_Exercise objective_
Which of the lines below include the word "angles"? Pull each one out.

_Raw data_
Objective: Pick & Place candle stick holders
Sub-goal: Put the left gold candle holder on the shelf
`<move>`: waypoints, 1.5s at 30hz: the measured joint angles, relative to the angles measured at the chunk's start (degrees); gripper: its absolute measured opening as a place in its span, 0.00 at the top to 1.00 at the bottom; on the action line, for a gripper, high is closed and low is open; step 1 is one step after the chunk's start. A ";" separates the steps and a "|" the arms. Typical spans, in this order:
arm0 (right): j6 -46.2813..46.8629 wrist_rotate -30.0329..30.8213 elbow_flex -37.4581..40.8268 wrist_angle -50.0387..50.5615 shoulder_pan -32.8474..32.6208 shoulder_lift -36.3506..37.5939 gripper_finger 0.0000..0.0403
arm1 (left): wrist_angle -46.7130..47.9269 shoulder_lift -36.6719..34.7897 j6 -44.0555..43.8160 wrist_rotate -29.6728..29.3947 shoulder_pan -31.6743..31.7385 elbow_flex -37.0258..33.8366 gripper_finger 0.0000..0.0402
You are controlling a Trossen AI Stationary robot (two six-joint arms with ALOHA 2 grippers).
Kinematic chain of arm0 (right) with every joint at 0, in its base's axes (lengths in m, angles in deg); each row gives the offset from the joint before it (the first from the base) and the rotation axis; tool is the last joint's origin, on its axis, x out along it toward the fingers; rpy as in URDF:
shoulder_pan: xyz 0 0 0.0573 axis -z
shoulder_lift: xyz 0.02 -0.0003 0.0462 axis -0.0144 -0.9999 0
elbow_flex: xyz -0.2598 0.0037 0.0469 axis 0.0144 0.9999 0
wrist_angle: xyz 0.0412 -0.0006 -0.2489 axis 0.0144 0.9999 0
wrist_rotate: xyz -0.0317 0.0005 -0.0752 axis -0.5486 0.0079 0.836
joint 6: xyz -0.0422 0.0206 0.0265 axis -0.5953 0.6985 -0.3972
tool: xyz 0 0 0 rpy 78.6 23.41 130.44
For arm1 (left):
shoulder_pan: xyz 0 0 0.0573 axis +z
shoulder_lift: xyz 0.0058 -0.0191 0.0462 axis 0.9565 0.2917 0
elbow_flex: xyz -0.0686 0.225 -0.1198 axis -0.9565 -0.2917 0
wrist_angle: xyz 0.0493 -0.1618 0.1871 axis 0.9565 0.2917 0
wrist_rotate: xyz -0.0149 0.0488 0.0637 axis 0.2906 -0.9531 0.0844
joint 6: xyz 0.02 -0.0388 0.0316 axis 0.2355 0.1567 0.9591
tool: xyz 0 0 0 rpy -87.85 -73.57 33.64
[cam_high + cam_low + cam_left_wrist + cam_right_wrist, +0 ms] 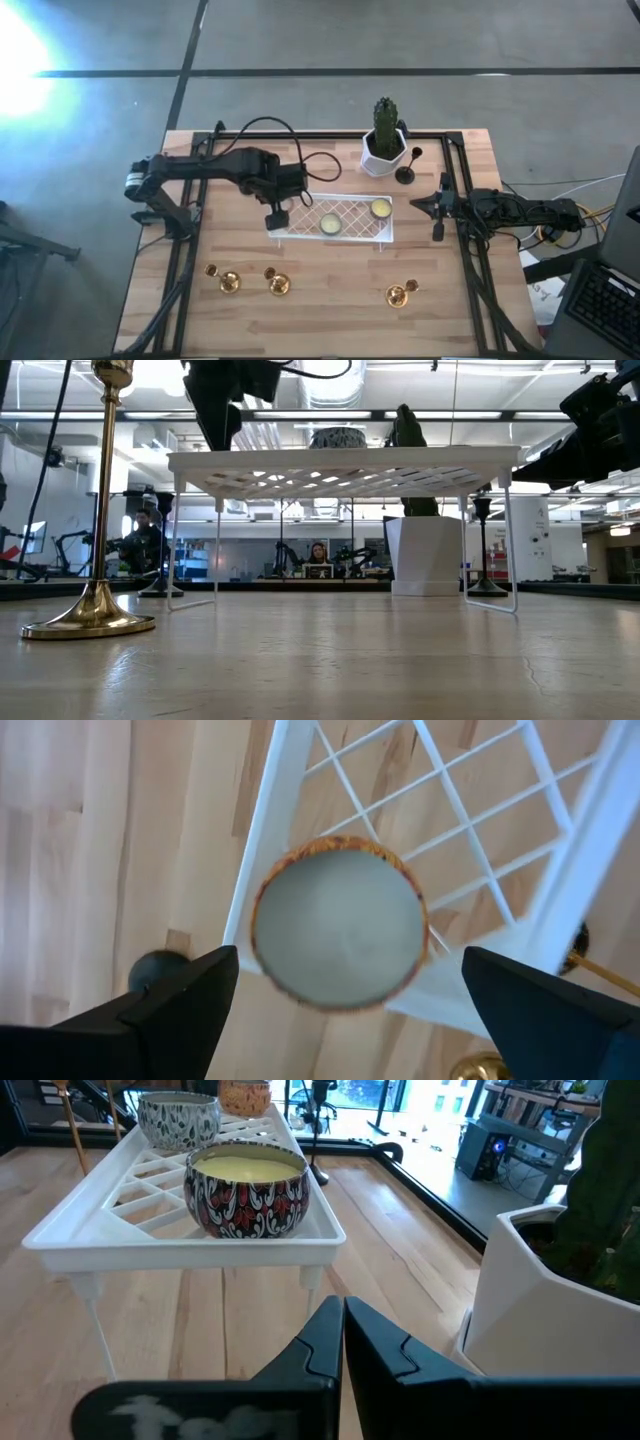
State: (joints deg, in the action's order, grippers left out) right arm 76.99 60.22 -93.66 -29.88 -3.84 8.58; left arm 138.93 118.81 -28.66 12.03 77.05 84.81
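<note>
1. Left gripper (278, 218) hovers over the white rack's (345, 237) left end, fingers apart, above a candle tin (338, 923).
2. Right gripper (436, 206) waits right of the rack, fingers together.
3. Gold candle stick holders (278, 284) stand along the table's (330, 310) near side; a black one (405, 173) stands by the cactus pot (383, 158).

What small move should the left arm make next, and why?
Probably lift the left gripper straight up. It stands open around the candle on the rack, holding nothing, and the gold holders wait on the table.
</note>
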 joint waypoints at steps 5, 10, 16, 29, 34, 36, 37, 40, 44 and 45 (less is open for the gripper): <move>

_Output_
`<move>`: waypoints, 1.5s at 30hz: the measured joint angles, relative to the angles measured at the chunk's start (degrees); gripper: its absolute measured opening as a place in its span, 0.00 at the top to 1.00 at the bottom; on the action line, for a gripper, high is closed and low is open; step 1 is one step after the chunk's start. A ";" separates the steps and a "|" the arms. Typical spans, in this order:
Kinematic chain of arm0 (right) with every joint at 0, in its base's axes (lengths in m, angles in deg); each row gives the offset from the joint before it (the first from the base) and the rotation axis; tool is the last joint's origin, on its axis, x out along it toward the fingers; rpy as in URDF:

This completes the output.